§ HOW TO COMPLETE THIS TASK: Go through the material below, tally each line containing "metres", and write the tally alone.

§ SOURCE MATERIAL:
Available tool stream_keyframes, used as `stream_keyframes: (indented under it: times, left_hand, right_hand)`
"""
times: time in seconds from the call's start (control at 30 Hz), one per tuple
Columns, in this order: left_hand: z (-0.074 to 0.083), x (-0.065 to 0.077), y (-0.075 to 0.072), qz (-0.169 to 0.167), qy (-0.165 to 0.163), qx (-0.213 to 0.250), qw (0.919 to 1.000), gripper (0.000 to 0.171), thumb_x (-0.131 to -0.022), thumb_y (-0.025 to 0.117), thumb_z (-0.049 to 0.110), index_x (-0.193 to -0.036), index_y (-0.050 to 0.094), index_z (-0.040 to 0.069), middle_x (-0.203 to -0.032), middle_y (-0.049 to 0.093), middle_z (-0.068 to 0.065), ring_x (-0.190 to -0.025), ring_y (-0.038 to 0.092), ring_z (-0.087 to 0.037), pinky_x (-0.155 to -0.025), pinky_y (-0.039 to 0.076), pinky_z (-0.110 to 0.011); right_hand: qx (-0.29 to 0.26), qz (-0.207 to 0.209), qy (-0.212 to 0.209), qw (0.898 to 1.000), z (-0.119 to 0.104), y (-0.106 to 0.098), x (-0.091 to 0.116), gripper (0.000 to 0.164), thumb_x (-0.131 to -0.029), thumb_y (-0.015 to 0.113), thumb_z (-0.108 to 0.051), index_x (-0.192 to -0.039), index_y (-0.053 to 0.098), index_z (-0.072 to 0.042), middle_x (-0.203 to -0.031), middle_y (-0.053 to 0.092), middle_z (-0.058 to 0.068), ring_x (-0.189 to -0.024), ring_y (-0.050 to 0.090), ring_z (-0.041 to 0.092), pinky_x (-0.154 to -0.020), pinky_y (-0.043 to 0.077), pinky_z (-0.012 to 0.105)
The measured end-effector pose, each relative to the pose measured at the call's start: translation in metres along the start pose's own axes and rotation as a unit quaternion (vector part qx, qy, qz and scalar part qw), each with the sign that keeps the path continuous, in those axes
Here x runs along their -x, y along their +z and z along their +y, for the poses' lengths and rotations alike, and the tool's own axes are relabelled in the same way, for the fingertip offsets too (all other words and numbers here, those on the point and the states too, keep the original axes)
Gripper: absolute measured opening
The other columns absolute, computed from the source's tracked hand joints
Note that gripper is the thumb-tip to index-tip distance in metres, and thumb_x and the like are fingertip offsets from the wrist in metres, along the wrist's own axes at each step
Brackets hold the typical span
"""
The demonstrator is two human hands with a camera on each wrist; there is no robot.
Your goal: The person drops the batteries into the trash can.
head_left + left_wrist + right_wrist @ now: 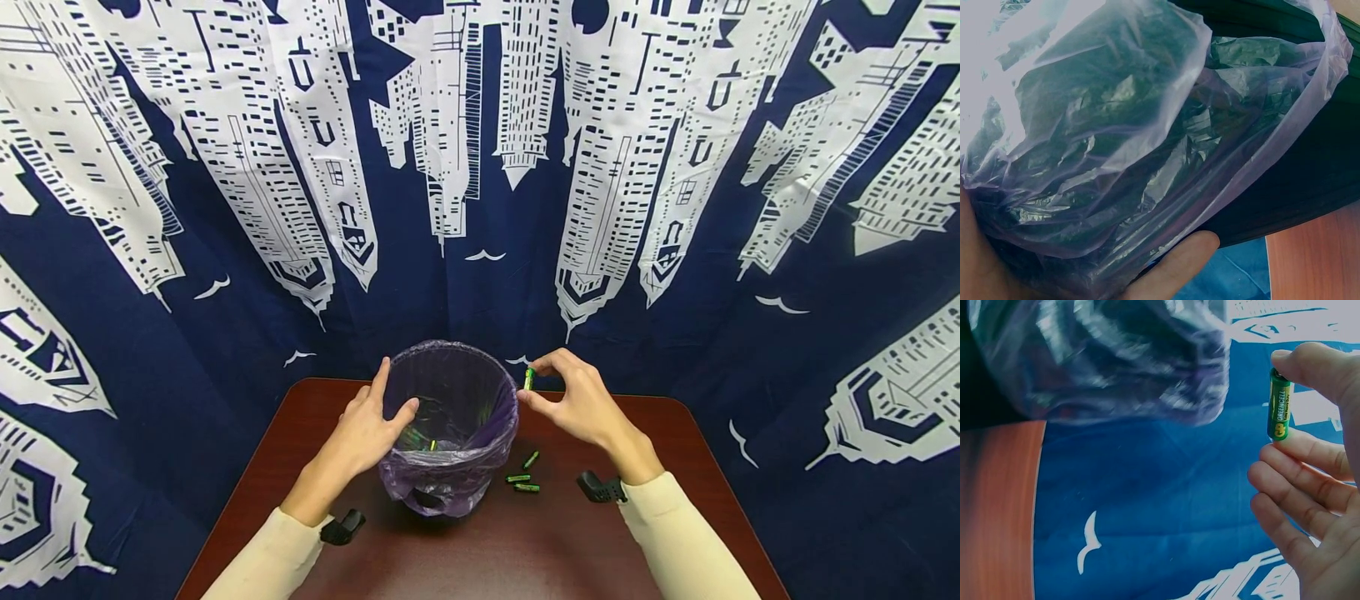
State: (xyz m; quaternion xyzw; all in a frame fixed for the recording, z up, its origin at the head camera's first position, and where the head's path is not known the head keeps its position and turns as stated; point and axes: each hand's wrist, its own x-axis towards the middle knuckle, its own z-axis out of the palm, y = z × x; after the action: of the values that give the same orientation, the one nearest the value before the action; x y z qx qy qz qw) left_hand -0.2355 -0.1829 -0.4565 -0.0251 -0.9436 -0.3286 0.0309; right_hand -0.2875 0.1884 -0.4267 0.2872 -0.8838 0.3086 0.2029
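Note:
Held by its two ends between thumb and finger, a green AAA-size battery (1279,406) is in my right hand (581,398), just right of the bin's rim and above the table. A dark trash bin (1297,150) lined with a translucent purple bag (450,475) stands open-topped in the middle. My left hand (367,425) grips its left rim, the thumb over the inner side and the fingers outside. Inside the bin a battery (432,446) shows near the front; the rest of the bottom is partly hidden. Three green batteries (527,488) lie on the table right of the bin.
The reddish-brown table (480,558) has rounded far corners. Behind and around it hangs a dark blue curtain (480,300) with white skyscrapers and birds printed upside down. Black wrist devices (600,487) sit at both cuffs.

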Motion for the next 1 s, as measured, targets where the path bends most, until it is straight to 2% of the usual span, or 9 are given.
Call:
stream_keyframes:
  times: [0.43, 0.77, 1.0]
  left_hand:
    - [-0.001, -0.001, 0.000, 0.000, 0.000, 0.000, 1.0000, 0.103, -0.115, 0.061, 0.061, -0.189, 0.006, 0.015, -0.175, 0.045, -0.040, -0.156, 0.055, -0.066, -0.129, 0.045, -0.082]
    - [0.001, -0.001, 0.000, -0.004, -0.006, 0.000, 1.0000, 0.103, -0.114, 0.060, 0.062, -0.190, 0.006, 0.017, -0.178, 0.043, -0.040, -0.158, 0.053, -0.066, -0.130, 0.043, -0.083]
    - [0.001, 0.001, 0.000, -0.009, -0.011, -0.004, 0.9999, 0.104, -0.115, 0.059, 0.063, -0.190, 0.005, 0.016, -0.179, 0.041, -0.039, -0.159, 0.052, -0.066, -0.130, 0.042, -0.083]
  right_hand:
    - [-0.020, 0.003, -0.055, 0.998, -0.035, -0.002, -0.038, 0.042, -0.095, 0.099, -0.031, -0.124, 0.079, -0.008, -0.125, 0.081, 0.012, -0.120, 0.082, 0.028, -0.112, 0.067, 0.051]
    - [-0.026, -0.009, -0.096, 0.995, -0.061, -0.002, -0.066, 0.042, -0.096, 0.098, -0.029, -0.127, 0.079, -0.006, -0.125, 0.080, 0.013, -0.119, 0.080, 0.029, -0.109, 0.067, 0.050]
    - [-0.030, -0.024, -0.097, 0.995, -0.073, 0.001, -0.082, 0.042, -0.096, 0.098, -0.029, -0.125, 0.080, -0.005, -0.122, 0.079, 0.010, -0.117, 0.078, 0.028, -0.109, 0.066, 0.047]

§ SOLUTION TO THIS TASK: 2